Concentrations and corresponding numbers of living and dead A.salina nauplii.

Concentration	No. of livingA. salinanauplii	No. of deadA. salinanauplii	Average no. of dead nauplii
10 µg/ml	29	1	1.6
	28	2
	28	2
100 µg/ml	24	6	5.6
	26	6
	25	5
1000 µg/ml	02	28	27.0
	04	26
	03	27

Fig. 6.

Plot showing average number of dead A. salinanauplii for each concentration.

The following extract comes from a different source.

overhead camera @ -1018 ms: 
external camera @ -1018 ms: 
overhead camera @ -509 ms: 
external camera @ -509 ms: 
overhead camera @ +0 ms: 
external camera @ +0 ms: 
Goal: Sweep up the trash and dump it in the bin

Many researchers found AgNPs they synthesized using different plant extracts toxic to different tumour cell lines [5], [6], [7]. Cytotoxicity may be the result of entry of AgNPs inside cell and its damage by one of the two mechanisms, forming stable S-Ag bond with thiol group of enzymes in cell membrane and its deactivation; or breaking Hydrogen bonds between Nitrogen bases of DNA and thereby denaturing it [15]. However some researchers have proposed that Silver may interfere with Electron Transfer Chain [43]; produce free radicals [3]or causes ATP leaking [32]. The extent of Brine shrimp cytotoxicity can be co-related to their smaller size. Smaller the AgNP size, stronger is the cytotoxicity [14], [24], because AgNPs size has an effect on its uptake by cells; its penetration through biological membranes and immunological reactions initiated against it [28], [32], [53]. Electrostatic attraction between NPs and cells also plays important role [9]. Cytotoxicity of nanoparticles towards A. salina nauplii maybe in connection with anticancer activity and thereby nanoparticles can be developed to anticancer drugs [12].

4. Conclusion

Plant extract mediated synthesis promises eco-friendly approach for AgNPs synthesis having wide applications in various domains of science and thereby life. In present study, AgNPs synthesized via one of the ‘Green’ technique i.e. by using plant extract were tested for their antioxidant, antibacterial properties and cytotoxicity on Brine shrimp (A. salina nauplii). For green synthesis, we prepared Lantana camara L. leave’s petroleum ether extract rich in terpenes, TRE and mixed with AgNO₃ solution for 24 h. AgNPs formation was justified by simple visual detection of colour change in solution and wavelength vs. absorbance spectrum generated in visible region; capping of certain compounds with functional groups on AgNPs surface were determined by FTIR spectrum; morphology were studied by advance techniques like XRD and SEM. AgNPs so synthesized showed antioxidant potential screened through modified dot-blot method, antibacterial activity evaluated via agar-well diffusion assay with zone of inhibition comparable to standard and cytotoxicity on Brine shrimp (A. salina cysts) hatched in artificial sea water with LD₅₀ value 514.50 µg/ml.

Conflict of interest

We, authors of this research article declare no conflict of interest.